De behandeling van mensen met hiv is in de afgelopen jaren aanzienlijk verbeterd. Door de effectiviteit van antiretrovirale therapie (ART) bereiken steeds meer mensen met hiv een stabiele gezondheidstoestand en een hogere levensverwachting, wat heeft geleid tot een verschuiving in het patroon van morbiditeit en mortaliteit. Terwijl in het verleden opportunistische infecties en immuundeficiëntiegerelateerde vormen van kanker de voornaamste doodsoorzaken waren, staan tegenwoordig vooral leeftijdsgerelateerde aandoeningen op de voorgrond. Naarmate de populatie met hiv ouder wordt, neemt de ontregeling van het immuunsysteem toe, wat zich uit in persistente activatie en verhoogde ontstekingswaarden. Bij mensen met hiv blijft het risico op kanker verhoogd, met name voor niet-aids-definiërende vormen van kanker (‘non-AIDS-defining cancers’, NADC’s) zoals longkanker, hodgkinlymfoom, anale kanker en leverkanker. Deze maligniteiten zijn inmiddels verantwoordelijk voor het merendeel van de kankergerelateerde morbiditeit en mortaliteit binnen deze populatie.
Het is bekend dat een lage CD4-waarde samenhangt met een verhoogd risico op kanker bij mensen met hiv. Echter, het was tot op heden onduidelijk of deze relatie ook geldt voor personen die langdurig een effectieve hiv-behandeling ondergaan en bij wie het virus duurzaam onderdrukt is. Daarom werd een prospectieve cohortstudie opgezet met 48.343 deelnemers met hiv uit Europa en Australië. Het doel van deze studie was om te onderzoeken of een onvolledig herstel van het immuunsysteem gepaard gaat met een verhoogd risico op kanker, ondanks langdurige virale onderdrukking.

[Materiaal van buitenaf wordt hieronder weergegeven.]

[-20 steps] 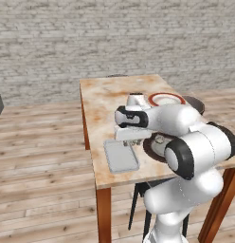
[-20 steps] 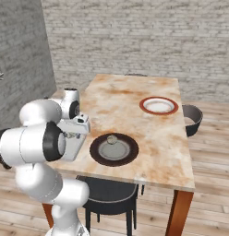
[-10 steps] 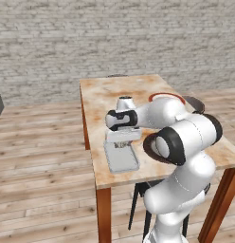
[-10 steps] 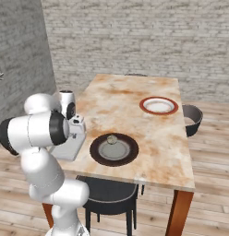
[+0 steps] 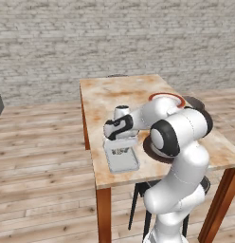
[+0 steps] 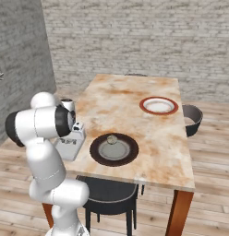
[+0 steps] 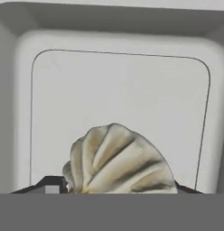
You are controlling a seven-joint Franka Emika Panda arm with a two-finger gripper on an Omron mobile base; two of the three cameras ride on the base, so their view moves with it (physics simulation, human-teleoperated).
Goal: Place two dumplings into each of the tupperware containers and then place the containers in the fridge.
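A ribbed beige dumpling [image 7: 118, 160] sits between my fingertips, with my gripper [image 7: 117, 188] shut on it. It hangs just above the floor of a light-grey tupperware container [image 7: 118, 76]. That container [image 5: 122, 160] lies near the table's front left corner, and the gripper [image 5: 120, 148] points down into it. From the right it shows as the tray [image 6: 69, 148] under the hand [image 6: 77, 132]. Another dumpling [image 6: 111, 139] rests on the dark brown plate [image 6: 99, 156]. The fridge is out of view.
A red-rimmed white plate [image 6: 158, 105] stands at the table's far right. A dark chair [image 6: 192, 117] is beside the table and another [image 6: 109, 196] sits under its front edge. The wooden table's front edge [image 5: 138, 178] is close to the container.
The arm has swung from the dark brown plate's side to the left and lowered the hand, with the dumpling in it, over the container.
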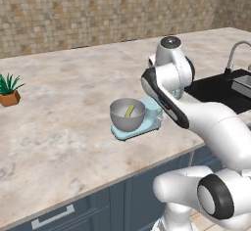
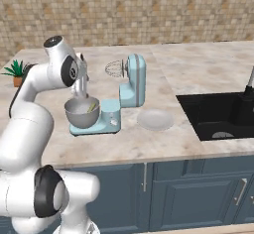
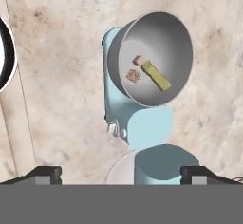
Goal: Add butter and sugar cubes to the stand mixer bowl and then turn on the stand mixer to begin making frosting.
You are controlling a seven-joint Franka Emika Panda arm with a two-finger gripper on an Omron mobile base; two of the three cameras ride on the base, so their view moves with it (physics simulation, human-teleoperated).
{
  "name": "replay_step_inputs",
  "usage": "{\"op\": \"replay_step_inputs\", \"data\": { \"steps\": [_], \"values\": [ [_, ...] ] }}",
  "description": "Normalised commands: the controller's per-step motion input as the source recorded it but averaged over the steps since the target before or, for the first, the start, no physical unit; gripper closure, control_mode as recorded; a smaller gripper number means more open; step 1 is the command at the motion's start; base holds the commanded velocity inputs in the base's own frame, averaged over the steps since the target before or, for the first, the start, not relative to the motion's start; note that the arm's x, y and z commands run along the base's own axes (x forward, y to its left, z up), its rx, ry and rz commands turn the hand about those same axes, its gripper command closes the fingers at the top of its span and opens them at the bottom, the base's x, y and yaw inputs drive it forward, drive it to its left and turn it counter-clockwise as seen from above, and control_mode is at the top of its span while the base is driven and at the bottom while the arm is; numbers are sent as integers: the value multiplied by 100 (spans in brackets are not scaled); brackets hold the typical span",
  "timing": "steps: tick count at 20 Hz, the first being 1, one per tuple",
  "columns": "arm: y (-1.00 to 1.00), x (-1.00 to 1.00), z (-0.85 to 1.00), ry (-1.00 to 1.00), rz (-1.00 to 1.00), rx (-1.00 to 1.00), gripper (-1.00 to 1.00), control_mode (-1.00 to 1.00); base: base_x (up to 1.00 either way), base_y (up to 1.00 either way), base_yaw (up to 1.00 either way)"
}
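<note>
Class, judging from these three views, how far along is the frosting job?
Done: the butter and two sugar cubes lie in the stand mixer bowl. In hand: nothing; the pincer is open above the stand mixer. Left: switching it on; its head is tilted up.

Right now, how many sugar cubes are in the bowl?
2: both on the bowl floor, a light one at the butter's end, a speckled one beside it.
</note>
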Motion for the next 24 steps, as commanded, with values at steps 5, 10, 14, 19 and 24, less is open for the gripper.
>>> {"op": "replay_step_inputs", "data": {
  "steps": [5, 10, 14, 19, 24],
  "values": [
    [-71, -3, 4, -14, 0, 13, -100, -100, 0, 0, 0],
    [-84, 0, 6, -3, 0, 11, -100, -100, 0, 0, 0],
    [-88, 2, 25, 3, 0, 19, -100, -100, 0, 0, 0],
    [-95, 4, 33, 4, 0, 24, -100, -100, 0, 0, 0],
    [-94, 4, 9, 0, 0, 21, -100, -100, 0, 0, 0]
  ]
}}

In deze prospectieve cohortstudie werden volwassenen ≥18 jaar geïncludeerd uit 23 internationale cohorten in Europa en Australië. Alle deelnemers hadden gedurende minimaal twee jaar een niet-detecteerbare virale lading (<200 kopieën/mL). De primaire uitkomstmaat was de totale incidentie van kanker, evenals de afzonderlijke incidentie van NADC’s, aids-definiërende vormen van kanker (‘aids-defining cancers’, ADC’s), infectiegerelateerde en infectie-onafhankelijke maligniteiten.
Bij aanvang van de studie was de mediane leeftijd 43 jaar en was 74% van de deelnemers man. Tijdens een cumulatieve follow-up van 300.273 persoonsjaren ontwikkelden 1933 deelnemers (3,9%) een nieuwe maligniteit na minimaal 2 jaar virologische onderdrukking. Dit komt overeen met een incidentie van 6,43 per 1000 persoonsjaren (95%-BI: 6,15–6,73). Er werden 258 gevallen van ADC’s vastgesteld (0,5%), met een incidentie van 0,86 per 1000 persoonsjaren (95%-BI: 0,76–0,97). NADC’s werden vastgesteld bij 1675 deelnemers (3,5%), met een incidentie van 5,58 per 1000 persoonsjaren (95%-BI: 5,31-5,85). In totaal werden 645 infectiegerelateerde vormen van kanker gediagnosticeerd (incidentie 2,22 per 1000 persoonsjaren; 95%-BI: 1,98-2,32), en 1288 infectie-onafhankelijke vormen van kanker (incidentie 4,29 per 1000 persoonsjaren; 95%-BI: 1,06-4,53). De meest voorkomende kankersoorten waren longkanker, anuskanker en prostaatkanker, gevolgd door non-hodgkinlymfoom en borstkanker.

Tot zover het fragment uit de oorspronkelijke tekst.